:: Exercise requirements ::
Return, from the listing that follows, each line containing the word "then".

:: Supplied data ::

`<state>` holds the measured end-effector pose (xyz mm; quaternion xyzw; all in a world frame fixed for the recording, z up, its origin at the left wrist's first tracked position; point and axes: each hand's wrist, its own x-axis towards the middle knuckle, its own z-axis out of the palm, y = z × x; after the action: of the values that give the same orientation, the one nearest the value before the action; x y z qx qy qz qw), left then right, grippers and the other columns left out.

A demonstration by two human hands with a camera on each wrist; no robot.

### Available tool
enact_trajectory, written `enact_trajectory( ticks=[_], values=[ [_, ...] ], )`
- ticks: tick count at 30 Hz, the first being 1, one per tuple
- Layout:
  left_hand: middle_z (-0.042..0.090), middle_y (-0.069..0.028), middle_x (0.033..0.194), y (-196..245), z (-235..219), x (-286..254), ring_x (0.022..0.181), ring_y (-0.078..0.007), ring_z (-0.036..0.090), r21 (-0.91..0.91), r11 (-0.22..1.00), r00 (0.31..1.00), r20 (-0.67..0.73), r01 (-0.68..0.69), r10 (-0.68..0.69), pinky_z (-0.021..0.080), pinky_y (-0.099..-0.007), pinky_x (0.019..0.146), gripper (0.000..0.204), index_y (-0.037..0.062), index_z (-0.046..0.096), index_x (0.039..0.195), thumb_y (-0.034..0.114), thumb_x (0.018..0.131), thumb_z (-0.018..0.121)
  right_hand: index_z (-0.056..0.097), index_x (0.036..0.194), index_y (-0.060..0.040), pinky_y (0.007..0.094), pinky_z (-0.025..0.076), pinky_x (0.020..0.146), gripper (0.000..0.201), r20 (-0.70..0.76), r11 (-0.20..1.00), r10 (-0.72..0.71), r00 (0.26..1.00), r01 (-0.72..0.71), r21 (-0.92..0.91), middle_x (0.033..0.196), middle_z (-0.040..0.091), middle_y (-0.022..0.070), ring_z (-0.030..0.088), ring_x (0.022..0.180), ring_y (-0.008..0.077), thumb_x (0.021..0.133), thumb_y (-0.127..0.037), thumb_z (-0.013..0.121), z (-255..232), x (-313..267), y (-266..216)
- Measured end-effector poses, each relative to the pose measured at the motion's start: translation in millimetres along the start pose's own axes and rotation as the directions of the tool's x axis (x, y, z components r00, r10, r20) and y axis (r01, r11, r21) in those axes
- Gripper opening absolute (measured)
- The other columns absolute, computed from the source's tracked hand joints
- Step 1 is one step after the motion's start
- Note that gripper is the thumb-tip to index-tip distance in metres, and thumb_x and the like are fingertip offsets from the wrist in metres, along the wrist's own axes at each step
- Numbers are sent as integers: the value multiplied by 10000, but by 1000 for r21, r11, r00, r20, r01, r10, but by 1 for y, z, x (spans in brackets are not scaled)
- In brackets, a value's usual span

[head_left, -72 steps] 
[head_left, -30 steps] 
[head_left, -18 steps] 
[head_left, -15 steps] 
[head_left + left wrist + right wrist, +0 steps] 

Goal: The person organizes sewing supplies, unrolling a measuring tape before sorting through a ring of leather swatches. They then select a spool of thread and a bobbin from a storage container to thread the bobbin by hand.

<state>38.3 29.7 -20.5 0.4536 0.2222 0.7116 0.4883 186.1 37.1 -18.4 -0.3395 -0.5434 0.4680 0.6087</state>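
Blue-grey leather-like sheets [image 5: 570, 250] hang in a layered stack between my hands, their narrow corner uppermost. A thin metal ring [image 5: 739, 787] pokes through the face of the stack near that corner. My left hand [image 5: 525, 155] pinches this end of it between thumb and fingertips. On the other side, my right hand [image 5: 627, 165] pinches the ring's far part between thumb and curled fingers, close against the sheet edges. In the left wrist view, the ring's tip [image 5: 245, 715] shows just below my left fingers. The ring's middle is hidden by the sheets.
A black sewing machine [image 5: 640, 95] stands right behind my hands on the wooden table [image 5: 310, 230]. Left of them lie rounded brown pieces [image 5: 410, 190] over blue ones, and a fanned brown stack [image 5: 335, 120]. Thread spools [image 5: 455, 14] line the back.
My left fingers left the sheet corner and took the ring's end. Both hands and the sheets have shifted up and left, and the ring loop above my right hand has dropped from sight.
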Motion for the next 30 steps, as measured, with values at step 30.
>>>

:: Exercise result ::
`<state>` holds the measured end-effector pose (xyz mm; quaternion xyzw; all in a world frame fixed for the recording, z up, its origin at the left wrist's first tracked position; point and axes: each hand's wrist, its own x-axis towards the middle knuckle, its own z-axis out of the palm, y = z × x; after the action: of the values that give the same orientation, the one nearest the value before the action; x y z qx qy qz qw), left then right, grippers and the other columns left out.
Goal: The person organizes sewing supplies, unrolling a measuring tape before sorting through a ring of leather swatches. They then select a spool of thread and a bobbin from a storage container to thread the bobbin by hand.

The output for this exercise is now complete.